Press "Enter" to skip to content

Opposites attract

Me and the Mrs. are about as different as night and day. It is said that opposites attract as we been stuck together like magnets for might near 36 years. Reckon what I’m getting at is; she’s educated while I ain’t.

She went all the way through high school and on to college ultimately got a college education and some couth while I was lucky to get through the ninth grade. Our conversations are probably different than most households, here’s an example:

We got on the subject of last week’s newspaper article of the Raphael painting making its tour of the United States. The subject painting is entitled “LaFornarina” (c. 1520) by Raphael Sanzuio (1483-1520). The painting ain’t nothing more than a naked woman from the belly button up and is said to have fascinated scholars for centuries. I told the Mrs. that the reason they were fascinated was because they probably couldn’t believe a woman would pose for something like that back in those days.

I said to her, how this can be called art and what Janet Jackson did at last year’s Super Bowl was indecent and vulgar. At least Ms Jackson’s was so fast, I didn’t get to see what happened. Art to me are the bronze Mustang Horses at Los Colinas near Dallas, a pretty woven Indian blanket or a colorful jar of pepper sauce. The Mrs. simply shakes her head as she reads the big city paper.

Ain’t suppose to talk about politics none but what would you do to help social security?

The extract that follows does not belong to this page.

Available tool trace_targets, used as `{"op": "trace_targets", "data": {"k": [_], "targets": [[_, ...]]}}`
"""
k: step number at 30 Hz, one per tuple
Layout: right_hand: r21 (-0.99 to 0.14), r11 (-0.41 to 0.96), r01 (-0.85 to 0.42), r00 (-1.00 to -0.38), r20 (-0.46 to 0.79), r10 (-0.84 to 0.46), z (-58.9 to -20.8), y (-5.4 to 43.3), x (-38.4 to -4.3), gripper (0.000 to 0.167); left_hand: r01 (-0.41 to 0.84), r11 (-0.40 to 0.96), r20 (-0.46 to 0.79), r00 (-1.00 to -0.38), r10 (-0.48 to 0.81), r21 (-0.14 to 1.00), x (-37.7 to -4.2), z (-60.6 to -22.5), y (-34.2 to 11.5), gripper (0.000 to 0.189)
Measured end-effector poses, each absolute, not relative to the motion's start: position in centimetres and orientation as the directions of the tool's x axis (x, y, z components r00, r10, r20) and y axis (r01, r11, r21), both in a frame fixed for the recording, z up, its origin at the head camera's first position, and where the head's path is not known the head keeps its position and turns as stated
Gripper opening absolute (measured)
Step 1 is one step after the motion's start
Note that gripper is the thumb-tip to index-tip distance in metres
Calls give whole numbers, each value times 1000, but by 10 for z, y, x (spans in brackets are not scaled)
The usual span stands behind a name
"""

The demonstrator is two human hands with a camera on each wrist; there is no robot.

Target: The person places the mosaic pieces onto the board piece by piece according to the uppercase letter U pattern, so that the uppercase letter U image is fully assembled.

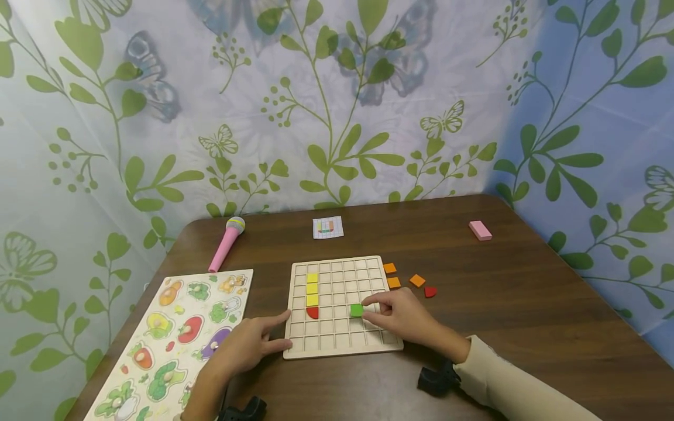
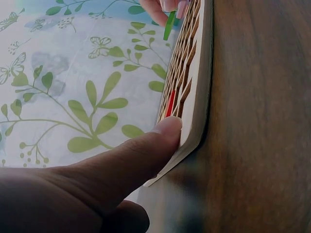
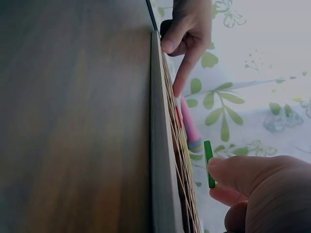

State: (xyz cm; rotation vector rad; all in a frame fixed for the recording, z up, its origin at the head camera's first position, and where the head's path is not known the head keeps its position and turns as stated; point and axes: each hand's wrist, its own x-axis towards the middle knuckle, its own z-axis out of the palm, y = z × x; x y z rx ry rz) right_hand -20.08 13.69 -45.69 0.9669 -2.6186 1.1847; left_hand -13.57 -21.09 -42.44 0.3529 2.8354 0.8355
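Head view first: the grid board (image 1: 344, 348) sits near the middle of the table's (image 1: 537, 292) front edge. The right hand (image 1: 402, 317) has a green square (image 1: 356, 310) in a narrow thumb-and-finger pinch over the right half of the grid. The left hand (image 1: 246, 346) isn't holding anything; its thumb and index finger are spread, touching the board's left edge. Three yellow squares (image 1: 312, 288) run in a column with a red quarter-round (image 1: 313, 313) right below. Loose orange pieces (image 1: 394, 283) lie by the board's right edge, and a little card (image 1: 328, 227) sits toward the table's back edge.

Left wrist: one fingertip rests on the board's rim. Can't really tell how hard it's pressing.

Right wrist: the green square is just above the grid, not touching, and looks close to level.

What could go wrong? Only fingertips have that square, so I reckon it could slip and land askew on a divider. A lopsided push from the left could skew the board, and a careless right wrist might bump the orange pieces.

Brands or writing: nothing I can read. The card shows a coloured shape on a grid, too small for detail.
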Motion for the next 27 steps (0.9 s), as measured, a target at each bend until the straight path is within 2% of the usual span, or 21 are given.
{"op": "trace_targets", "data": {"k": [15,27], "targets": [[-587,519,-622,-772,348,-531,-457,118,-203,17,173,814,-104,-956,274,555,-136,-425,-212,65],[-600,520,-608,-775,307,-552,-455,99,-205,18,164,812,-115,-955,272,560,-136,-425,-212,65]]}}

Deep foreign aid cuts would be tops on my list followed by requiring members of Congress to start paying their fair share of social security taxes not to mention severe pay cuts in their retirement packages. What is that old saying, “What’s good for the goose is good for the gander?”

Or just get down on all the fraud, especially in the Medicare system.

Surely there are numerous other cuts that could be made to salvage the current system rather than have the funds placed in something like the stock market. That’s about as dumb a decision as windshield wipers on a goat’s butt. Enough politics, somebody will be saying unkind words if I continue on the subject.

Personally, I think one of the greatest things about marriage is that as both husband and father, I can say anything I want to around the house. Of course, no one pays the least bit of attention.

I know what men want. Men want to be really, really close to someone who will leave them alone.

******

Long ago when men cursed and beat the ground with sticks, it was called witchcraft. Today, it is called Golf.

Why don’t sheep shrink when it rains?

Why did kamikaze pilots wear helmets?